You are viewing a plain text version of this content. The canonical link for it is here.

Posted to dev@httpd.apache.org by Graham Leggett <mi...@sharp.fm> on 2010/09/16 02:42:02 UTC

mod_disk_cache: making commit_entity() atomic

Hi all,

Now that the three ad hoc file writes in mod_disk_cache have been  
grouped together into one place (commit_entity()), the last step is to  
ensure that the three writes happen atomically.

Ideally, the locking of url A should have no effect on url B, so a  
separate lock file per .header/.data file should be needed.

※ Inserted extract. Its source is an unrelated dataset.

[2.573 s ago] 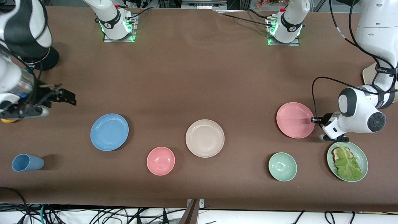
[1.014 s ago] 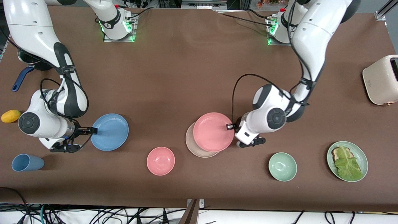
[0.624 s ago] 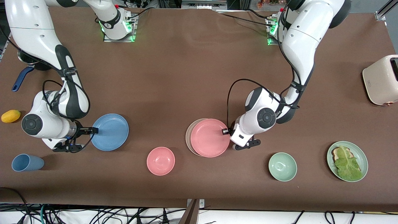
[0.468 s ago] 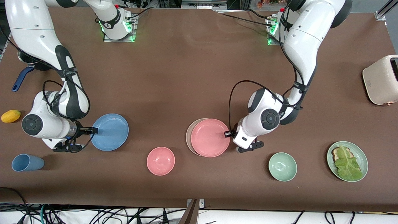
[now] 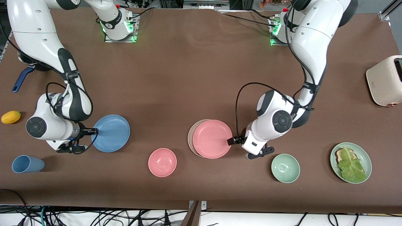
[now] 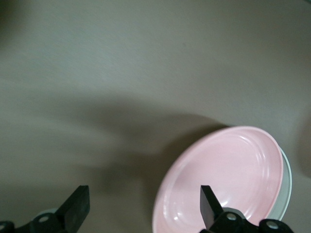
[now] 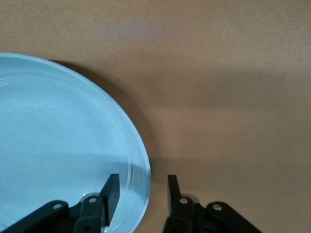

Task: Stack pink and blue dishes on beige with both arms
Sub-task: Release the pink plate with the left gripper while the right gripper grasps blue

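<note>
Brown counter [image 5: 194, 72] across the whole front view, arm bases along its top edge. Roughly halfway through, judging by the layout. Wide, shallow, plain pink plate [image 5: 212, 138] already resting on the wide, shallow, plain beige plate [image 5: 190, 137], shifted a little toward the left arm's end, so only a beige crescent visible on the side toward the right arm's end. Left gripper [image 5: 233, 141] low at the pink plate's rim on the left arm's end; in the left wrist view, fingers [image 6: 209, 206] spread wide, clear of the rim, holding nothing: a release, by the look of it. Still to do: the wide, shallow, plain light blue plate [image 5: 111, 133], flat on the counter, well apart from the stack toward the right arm's end. Right gripper [image 5: 94, 132] at that plate's rim, fingers [image 7: 111, 193] straddling the edge with a narrow gap, not visibly clamped. Lifting, carrying and setting the blue plate on the pink one left.
</note>
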Controlling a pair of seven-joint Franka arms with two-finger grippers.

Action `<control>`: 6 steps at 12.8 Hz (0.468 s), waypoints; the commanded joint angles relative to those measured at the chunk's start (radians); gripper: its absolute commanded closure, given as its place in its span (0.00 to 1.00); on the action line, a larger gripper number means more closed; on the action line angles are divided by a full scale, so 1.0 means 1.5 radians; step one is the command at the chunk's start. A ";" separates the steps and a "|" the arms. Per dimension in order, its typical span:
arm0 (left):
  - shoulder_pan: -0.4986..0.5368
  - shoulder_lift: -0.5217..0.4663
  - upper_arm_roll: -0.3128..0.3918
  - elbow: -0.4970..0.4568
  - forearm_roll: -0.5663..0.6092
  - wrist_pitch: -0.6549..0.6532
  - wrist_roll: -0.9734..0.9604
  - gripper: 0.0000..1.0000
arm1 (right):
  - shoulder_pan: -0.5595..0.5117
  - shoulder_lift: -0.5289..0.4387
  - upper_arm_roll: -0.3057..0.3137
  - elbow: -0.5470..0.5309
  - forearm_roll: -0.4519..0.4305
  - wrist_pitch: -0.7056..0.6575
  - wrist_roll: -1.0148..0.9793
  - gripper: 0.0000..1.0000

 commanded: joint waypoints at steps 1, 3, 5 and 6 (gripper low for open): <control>0.026 -0.022 0.000 -0.002 0.001 -0.039 0.003 0.00 | -0.009 0.003 0.008 0.000 0.013 0.004 -0.014 0.70; 0.025 -0.019 -0.001 -0.002 0.000 -0.042 0.005 0.01 | -0.009 0.003 0.008 -0.005 0.022 0.004 -0.014 0.73; 0.029 -0.019 0.000 -0.004 0.000 -0.043 0.007 0.12 | -0.009 0.003 0.008 -0.005 0.026 0.003 -0.014 0.79; 0.037 -0.019 0.000 -0.005 0.000 -0.044 0.006 0.21 | -0.009 0.002 0.008 -0.005 0.026 0.003 -0.014 0.87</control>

Will a simple apr_file_lock() on a per-URL lock file do the trick, or  
will performance be a killer?

The alternative is to change the format of the disk cache so that  
the .data file has a temporary filename, for example XYZ.data.12367  
instead of just XYZ.data, and then to key the string "12367" in the  
header file. The new data file can be written alongside the old one if  
necessary at leisure, and only when the header file is renamed into  
place will the new data file come into effect. This avoids locks  
entirely.

Thoughts?

Regards,
Graham
--

Re: mod_disk_cache: making commit_entity() atomic

Posted by Graham Leggett <mi...@sharp.fm>.

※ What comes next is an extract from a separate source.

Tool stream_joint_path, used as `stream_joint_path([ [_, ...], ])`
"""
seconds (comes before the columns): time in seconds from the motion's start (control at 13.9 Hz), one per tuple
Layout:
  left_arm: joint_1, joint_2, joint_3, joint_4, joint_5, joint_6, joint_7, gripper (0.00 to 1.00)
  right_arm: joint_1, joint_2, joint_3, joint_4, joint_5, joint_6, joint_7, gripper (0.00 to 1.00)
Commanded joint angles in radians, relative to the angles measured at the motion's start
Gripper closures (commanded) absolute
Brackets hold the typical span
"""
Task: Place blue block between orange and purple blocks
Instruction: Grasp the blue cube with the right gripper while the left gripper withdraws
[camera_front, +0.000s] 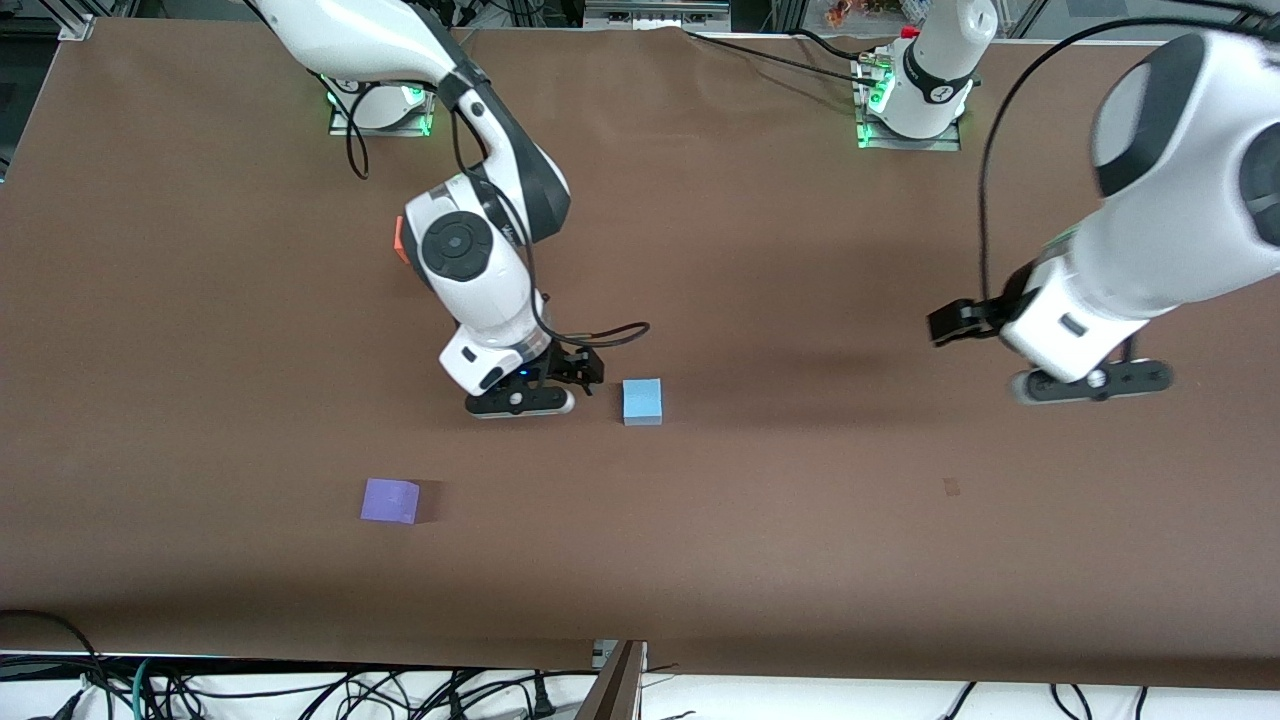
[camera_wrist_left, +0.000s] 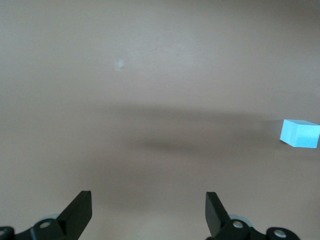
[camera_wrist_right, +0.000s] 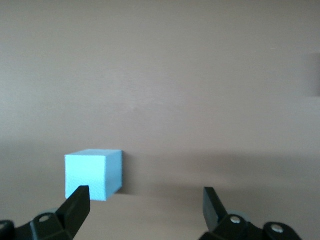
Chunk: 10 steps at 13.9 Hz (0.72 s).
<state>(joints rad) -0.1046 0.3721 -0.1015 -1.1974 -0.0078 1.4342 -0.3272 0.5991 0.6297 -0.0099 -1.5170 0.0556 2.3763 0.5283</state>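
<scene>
The blue block (camera_front: 642, 401) sits on the brown table near its middle. It also shows in the right wrist view (camera_wrist_right: 93, 174) and the left wrist view (camera_wrist_left: 300, 133). The purple block (camera_front: 390, 500) lies nearer the front camera, toward the right arm's end. The orange block (camera_front: 398, 241) is mostly hidden by the right arm; only an edge shows. My right gripper (camera_front: 520, 402) (camera_wrist_right: 145, 207) is open and empty, low over the table just beside the blue block. My left gripper (camera_front: 1090, 382) (camera_wrist_left: 148, 210) is open and empty, waiting over bare table at the left arm's end.
The brown table (camera_front: 800, 520) is bare apart from the three blocks. A small faint mark (camera_front: 951, 487) is on the cloth. Cables hang past the table's front edge (camera_front: 300, 690).
</scene>
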Motion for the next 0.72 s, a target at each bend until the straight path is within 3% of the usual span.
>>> stream_joint_path([
  [0.0,0.025,-0.108,-0.003,-0.124,0.008,-0.020,0.037,0.00,0.050,0.060,-0.010,0.029,0.004,0.070,0.042,0.00],
  [0.07,0.029,-0.161,0.000,-0.201,0.012,0.007,0.039,0.00,0.065,0.071,-0.010,0.029,0.004,0.092,0.042,0.00],
  [0.22,0.008,-0.267,0.092,-0.353,0.012,0.067,0.042,0.00,0.083,0.094,-0.010,0.029,0.004,0.135,0.062,0.00],
  [0.36,-0.030,-0.362,0.178,-0.517,0.006,0.197,0.114,0.00,0.102,0.119,-0.010,0.031,0.004,0.182,0.085,0.00],
  [0.43,-0.026,-0.399,0.186,-0.587,0.003,0.271,0.153,0.00,0.108,0.129,-0.012,0.031,0.004,0.201,0.087,0.00],
  [0.57,-0.020,-0.406,0.186,-0.587,0.003,0.266,0.168,0.00,0.126,0.152,-0.013,0.037,0.001,0.230,0.087,0.00],
  [0.65,-0.015,-0.391,0.187,-0.543,0.003,0.250,0.169,0.00,0.140,0.175,-0.015,0.061,-0.002,0.230,0.087,0.00],
])
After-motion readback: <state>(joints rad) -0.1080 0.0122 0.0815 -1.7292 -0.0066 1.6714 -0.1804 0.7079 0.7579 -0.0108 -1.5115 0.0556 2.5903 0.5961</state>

On 20 Sep 2010, at 12:52 PM, Niklas Edmundsson wrote:

> As we cache files from an nfs mount, we hash on device:inode as a  
> simple method of reducing duplicates of files (say a dozen URL:s all  
> resolving to the same DVD image). We see a huge benefit of being  
> able to do this as we get a grotesque amount of data duplication  
> otherwise.
>
> So we usually have multiple header files all pointing to the same  
> data file.
>
> For the more generic cache it might also be useful provided that you  
> have a mechanism to identify duplicated data, the only thing I can  
> think of is hashing on the data block but that isn't really feasible  
> for large files. I suspect there might be cases where there exists  
> usecases with a backend that can provide hints for this though.

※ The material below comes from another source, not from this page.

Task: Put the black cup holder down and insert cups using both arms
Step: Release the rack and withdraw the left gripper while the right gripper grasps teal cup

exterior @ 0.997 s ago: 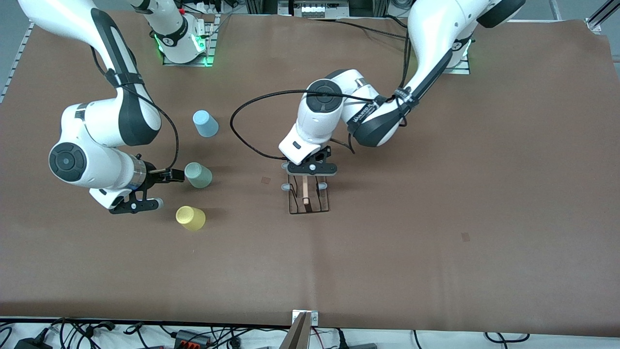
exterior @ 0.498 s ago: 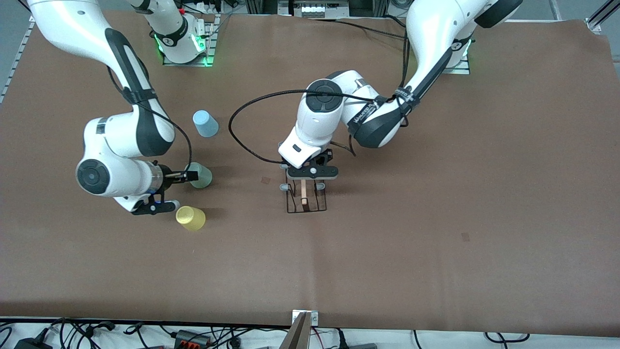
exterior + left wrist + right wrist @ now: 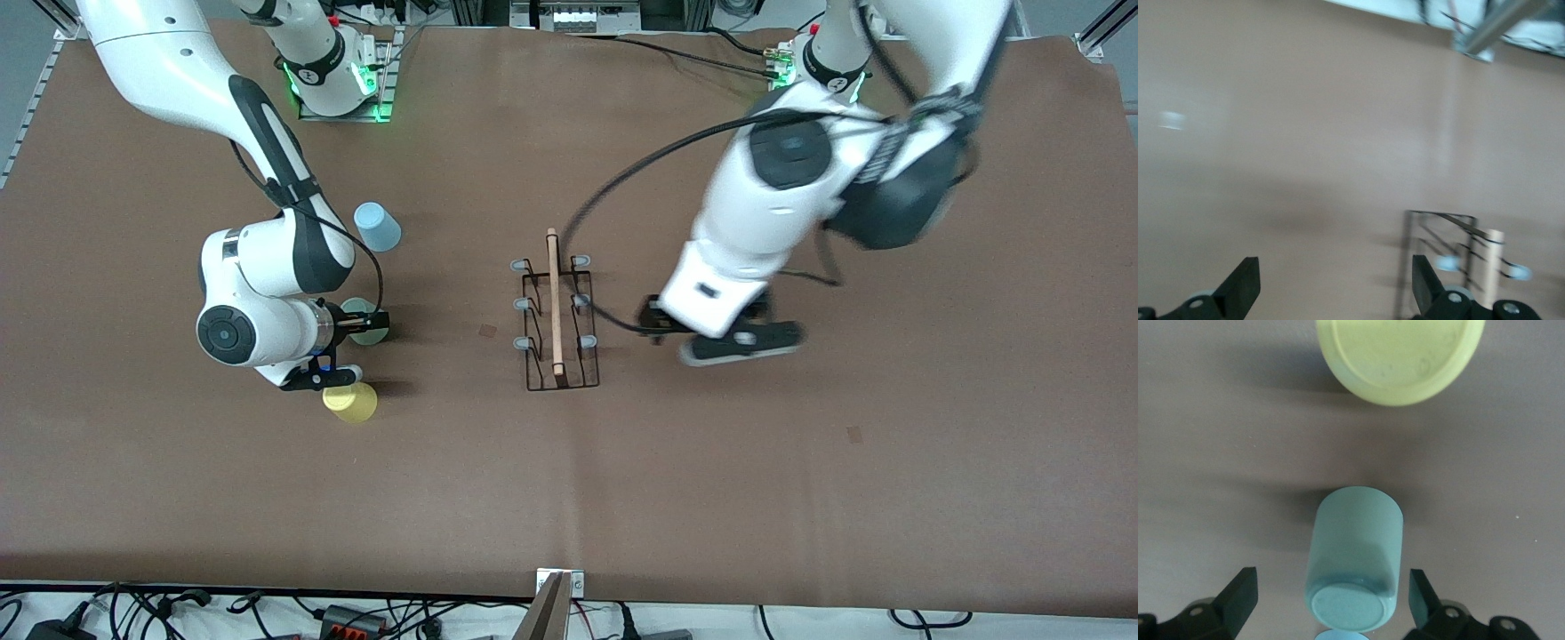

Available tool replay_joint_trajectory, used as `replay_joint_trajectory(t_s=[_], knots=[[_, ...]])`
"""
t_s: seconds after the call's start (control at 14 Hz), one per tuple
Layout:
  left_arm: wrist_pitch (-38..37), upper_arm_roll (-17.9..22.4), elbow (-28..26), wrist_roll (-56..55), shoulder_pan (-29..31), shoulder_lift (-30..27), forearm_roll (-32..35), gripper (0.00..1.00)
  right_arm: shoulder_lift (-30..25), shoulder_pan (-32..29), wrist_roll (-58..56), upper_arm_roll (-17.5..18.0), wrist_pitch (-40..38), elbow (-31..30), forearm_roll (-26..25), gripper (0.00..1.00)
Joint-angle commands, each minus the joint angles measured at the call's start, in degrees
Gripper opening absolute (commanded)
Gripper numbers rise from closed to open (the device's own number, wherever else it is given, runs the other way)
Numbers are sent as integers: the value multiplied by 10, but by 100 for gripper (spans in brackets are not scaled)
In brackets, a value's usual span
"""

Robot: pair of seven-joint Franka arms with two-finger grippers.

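Front view: black wire cup holder with wooden rod handle (image 3: pixel 556 313) stands mid-table. Right gripper (image 3: pixel 342 351), fingers spread, straddles pale green plastic tumbler (image 3: pixel 364 322); next, pinch and lift. Left gripper (image 3: pixel 725 336), spread, empty, beside holder.

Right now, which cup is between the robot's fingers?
The pale green cup. The right gripper is open with a finger on either side of it, while the light blue cup and yellow cup stand outside.
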Motion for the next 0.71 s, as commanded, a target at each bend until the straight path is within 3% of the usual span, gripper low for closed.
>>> replay_joint_trajectory(t_s=[0.0, 0.28, 0.43, 0.5, 0.57, 0.64], knots=[[-67, -12, -17, 44, 76, -56, 6, 100, -7, 1, 9, -3, -2, -23, -2, 100], [-102, -12, -12, 129, 148, -116, -6, 100, -7, 10, 55, -3, -5, -36, -3, 100], [-144, -9, -14, 221, 206, -146, -60, 100, -6, 7, 56, -3, -4, -37, -3, 100], [-181, -10, -19, 266, 228, -155, -66, 100, -6, 5, 55, -3, -4, -37, -3, 81], [-196, -10, -16, 296, 229, -156, -66, 100, -6, 4, 56, -4, -5, -36, -2, 48], [-198, -11, -14, 311, 229, -156, -65, 100, -9, 2, 58, -5, -6, -33, -2, 29]])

I think this use case is bordering on something that would need to be  
in it's own module, rather than trying to stretch mod_disk_cache to be  
aware of FILE buckets. Something like mod_diskfile_cache (or  
something, mod_file_cache already exists and probably should have been  
called mod_fd_cache, but oh well).

Hmmm...

I notice the interface for create_entity() in the cache provider  
doesn't pass the output bucket brigade through to the provider.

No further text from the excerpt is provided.